## Work instruction
For the entries below, state how many lines include the string "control", and write nothing besides that number.

Collected data entries:
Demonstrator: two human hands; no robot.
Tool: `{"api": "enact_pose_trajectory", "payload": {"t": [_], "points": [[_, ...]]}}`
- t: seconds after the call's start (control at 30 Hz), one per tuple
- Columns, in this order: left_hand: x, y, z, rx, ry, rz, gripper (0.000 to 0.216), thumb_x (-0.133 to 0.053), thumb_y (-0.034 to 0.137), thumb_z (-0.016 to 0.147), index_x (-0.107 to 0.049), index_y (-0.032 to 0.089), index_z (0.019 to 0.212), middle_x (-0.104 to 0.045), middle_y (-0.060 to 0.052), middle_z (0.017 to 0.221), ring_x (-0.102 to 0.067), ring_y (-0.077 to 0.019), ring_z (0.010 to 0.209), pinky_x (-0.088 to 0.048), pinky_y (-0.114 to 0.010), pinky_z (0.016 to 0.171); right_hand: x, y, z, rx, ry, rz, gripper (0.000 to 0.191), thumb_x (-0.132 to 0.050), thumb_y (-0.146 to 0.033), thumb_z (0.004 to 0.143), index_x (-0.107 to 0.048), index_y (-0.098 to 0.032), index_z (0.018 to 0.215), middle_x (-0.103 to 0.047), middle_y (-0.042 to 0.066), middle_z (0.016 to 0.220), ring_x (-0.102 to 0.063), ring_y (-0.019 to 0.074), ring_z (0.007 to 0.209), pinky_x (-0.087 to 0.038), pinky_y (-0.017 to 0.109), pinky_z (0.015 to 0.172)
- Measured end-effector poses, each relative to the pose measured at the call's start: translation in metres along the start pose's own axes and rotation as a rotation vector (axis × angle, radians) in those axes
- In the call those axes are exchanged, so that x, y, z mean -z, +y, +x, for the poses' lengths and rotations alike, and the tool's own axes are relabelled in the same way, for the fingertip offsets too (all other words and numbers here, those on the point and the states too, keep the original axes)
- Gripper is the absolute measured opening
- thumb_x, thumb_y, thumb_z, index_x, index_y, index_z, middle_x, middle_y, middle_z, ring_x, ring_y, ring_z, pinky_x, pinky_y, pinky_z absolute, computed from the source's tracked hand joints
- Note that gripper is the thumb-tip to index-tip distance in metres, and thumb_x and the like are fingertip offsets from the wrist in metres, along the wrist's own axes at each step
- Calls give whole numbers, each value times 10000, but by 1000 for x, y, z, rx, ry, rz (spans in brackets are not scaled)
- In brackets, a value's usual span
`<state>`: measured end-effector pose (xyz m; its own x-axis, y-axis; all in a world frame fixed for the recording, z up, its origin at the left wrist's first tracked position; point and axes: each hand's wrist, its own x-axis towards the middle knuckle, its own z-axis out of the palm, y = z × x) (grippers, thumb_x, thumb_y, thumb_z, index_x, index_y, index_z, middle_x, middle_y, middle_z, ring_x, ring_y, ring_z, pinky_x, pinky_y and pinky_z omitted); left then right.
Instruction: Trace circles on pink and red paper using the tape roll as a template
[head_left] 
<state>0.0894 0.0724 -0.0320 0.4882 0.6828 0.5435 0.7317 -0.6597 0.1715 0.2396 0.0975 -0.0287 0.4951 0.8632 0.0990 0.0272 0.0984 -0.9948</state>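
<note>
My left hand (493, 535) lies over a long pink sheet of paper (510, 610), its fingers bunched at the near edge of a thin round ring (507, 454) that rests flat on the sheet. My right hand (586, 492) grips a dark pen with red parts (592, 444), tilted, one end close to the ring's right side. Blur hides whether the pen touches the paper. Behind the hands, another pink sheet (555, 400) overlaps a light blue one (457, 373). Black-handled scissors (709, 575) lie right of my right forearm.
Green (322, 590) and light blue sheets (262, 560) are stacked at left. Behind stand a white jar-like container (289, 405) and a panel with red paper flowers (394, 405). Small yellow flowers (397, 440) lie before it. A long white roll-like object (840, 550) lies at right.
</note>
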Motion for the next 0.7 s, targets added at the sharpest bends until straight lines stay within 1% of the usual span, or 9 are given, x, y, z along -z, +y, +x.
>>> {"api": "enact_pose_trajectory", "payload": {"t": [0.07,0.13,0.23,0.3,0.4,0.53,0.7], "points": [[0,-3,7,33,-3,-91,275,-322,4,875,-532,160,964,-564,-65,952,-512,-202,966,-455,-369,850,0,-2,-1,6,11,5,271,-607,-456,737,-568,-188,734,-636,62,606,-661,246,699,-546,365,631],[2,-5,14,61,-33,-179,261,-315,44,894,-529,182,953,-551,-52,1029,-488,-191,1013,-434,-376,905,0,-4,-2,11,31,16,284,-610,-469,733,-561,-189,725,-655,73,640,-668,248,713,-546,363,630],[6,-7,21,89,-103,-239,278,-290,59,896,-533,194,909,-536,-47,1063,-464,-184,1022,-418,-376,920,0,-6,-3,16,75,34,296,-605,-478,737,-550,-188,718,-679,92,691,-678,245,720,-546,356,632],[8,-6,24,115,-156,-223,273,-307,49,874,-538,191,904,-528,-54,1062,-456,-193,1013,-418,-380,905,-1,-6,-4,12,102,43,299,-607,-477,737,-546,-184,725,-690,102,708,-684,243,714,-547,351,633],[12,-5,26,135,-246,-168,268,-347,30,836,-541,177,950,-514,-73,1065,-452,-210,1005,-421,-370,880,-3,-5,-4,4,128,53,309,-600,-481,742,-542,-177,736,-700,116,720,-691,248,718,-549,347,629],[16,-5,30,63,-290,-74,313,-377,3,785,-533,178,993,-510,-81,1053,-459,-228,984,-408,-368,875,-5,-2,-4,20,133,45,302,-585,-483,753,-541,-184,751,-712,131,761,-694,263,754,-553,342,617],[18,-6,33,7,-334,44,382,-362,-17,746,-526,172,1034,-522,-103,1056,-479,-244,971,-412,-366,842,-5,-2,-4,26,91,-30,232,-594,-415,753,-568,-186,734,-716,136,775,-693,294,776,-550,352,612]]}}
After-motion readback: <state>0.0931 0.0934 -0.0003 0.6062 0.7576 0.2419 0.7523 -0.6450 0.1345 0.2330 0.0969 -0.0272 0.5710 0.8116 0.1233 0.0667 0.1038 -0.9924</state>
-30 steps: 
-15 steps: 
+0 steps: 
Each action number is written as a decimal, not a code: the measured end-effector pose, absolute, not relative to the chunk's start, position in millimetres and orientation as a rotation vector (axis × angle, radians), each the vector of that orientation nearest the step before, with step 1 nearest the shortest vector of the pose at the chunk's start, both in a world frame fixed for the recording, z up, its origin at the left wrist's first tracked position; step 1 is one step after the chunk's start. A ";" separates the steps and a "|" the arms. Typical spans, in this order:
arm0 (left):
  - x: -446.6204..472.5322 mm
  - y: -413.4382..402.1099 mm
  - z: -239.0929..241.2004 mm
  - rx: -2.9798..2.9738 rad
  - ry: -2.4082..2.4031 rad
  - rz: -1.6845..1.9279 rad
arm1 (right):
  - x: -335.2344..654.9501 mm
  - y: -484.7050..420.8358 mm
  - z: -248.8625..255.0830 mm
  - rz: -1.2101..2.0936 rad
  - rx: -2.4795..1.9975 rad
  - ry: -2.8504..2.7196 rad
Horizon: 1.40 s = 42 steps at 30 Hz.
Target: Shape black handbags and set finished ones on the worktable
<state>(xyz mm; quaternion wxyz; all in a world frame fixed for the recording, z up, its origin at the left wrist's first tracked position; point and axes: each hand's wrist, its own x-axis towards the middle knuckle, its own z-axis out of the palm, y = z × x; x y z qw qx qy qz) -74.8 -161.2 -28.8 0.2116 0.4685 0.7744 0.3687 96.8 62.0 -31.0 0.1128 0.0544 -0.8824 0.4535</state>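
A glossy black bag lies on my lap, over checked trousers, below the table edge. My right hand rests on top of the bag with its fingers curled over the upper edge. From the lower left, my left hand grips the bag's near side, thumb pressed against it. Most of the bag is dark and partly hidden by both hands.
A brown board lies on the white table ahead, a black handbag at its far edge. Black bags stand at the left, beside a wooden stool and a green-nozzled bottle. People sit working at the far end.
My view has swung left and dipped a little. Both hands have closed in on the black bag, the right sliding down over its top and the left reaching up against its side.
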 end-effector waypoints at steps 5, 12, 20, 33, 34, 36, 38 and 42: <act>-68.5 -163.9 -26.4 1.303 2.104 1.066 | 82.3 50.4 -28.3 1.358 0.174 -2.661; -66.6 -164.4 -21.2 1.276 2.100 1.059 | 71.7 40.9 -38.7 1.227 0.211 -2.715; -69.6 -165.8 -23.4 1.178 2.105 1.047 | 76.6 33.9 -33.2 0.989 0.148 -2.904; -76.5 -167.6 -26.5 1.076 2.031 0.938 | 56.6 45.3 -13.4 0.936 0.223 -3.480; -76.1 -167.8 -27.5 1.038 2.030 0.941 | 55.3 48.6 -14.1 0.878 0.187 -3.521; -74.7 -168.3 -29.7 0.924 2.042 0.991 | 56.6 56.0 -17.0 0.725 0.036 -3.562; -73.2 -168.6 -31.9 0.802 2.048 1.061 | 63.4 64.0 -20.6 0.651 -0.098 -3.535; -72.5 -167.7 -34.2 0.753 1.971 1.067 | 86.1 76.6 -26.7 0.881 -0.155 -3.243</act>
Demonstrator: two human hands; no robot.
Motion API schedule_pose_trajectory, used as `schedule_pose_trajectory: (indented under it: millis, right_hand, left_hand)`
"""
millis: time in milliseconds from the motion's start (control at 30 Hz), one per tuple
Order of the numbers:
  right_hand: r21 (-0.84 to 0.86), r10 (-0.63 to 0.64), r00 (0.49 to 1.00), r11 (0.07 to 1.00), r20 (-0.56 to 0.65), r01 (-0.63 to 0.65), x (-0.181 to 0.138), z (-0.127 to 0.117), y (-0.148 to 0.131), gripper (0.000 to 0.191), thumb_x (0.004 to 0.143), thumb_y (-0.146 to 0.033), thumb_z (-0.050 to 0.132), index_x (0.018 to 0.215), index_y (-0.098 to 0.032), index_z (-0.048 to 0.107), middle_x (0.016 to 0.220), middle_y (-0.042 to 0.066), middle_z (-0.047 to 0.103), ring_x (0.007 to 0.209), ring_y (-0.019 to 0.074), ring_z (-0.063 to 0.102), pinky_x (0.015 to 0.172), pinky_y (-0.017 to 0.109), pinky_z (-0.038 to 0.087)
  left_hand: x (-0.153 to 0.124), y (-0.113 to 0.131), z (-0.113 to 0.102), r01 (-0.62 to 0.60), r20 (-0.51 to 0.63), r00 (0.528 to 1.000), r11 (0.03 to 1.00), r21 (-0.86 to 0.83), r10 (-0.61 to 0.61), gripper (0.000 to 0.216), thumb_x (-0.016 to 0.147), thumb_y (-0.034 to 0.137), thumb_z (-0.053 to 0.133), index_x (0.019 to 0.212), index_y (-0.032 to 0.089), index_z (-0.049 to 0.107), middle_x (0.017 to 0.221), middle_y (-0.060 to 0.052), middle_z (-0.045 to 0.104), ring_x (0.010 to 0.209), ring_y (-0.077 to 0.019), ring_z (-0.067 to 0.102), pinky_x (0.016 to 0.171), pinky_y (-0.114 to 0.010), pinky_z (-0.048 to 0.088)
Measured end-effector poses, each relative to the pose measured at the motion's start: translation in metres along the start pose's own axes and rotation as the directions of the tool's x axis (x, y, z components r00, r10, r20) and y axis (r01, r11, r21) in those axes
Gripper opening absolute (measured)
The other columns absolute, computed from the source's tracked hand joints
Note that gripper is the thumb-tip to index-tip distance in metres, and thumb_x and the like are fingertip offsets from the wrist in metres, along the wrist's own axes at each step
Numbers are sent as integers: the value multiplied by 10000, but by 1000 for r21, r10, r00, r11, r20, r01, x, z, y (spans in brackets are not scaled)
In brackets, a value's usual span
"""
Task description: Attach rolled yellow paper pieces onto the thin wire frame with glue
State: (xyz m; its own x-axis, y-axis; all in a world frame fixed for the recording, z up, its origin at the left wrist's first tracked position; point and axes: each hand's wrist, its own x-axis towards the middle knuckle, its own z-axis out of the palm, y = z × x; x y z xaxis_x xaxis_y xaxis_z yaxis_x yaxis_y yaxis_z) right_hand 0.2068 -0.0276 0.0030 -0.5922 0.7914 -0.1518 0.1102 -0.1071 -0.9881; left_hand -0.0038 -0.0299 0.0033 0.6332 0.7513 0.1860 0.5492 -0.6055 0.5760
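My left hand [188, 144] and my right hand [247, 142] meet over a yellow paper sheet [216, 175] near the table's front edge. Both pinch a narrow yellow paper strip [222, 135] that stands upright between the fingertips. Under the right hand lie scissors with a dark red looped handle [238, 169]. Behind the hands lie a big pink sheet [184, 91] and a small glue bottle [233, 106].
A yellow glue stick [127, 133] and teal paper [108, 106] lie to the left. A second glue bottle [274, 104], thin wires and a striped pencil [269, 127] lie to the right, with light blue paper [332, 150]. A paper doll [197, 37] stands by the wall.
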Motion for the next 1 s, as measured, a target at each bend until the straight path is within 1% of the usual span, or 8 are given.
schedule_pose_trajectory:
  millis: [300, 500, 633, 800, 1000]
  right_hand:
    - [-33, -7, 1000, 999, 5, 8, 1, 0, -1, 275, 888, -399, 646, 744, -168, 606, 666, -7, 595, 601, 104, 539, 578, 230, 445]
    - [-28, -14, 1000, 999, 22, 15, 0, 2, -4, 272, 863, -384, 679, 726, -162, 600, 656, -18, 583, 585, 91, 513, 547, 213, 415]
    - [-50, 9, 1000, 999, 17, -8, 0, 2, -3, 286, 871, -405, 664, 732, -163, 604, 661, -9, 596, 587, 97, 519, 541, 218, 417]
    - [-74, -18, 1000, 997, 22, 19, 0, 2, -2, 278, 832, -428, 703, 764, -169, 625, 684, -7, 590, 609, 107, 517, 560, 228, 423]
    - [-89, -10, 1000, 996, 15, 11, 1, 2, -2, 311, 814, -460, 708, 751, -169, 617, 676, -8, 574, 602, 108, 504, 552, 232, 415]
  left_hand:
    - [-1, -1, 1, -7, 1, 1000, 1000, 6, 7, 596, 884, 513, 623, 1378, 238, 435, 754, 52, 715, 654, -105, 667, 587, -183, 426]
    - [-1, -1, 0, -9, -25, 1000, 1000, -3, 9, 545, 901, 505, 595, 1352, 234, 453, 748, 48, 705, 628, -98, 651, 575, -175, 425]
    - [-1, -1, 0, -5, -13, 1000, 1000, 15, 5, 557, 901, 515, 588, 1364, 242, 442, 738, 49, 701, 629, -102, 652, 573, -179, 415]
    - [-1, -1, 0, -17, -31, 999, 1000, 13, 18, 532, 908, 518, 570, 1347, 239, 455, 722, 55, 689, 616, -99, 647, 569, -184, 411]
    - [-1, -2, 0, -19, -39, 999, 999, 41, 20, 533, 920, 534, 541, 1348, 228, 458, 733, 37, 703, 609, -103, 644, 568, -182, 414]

## The completed task
2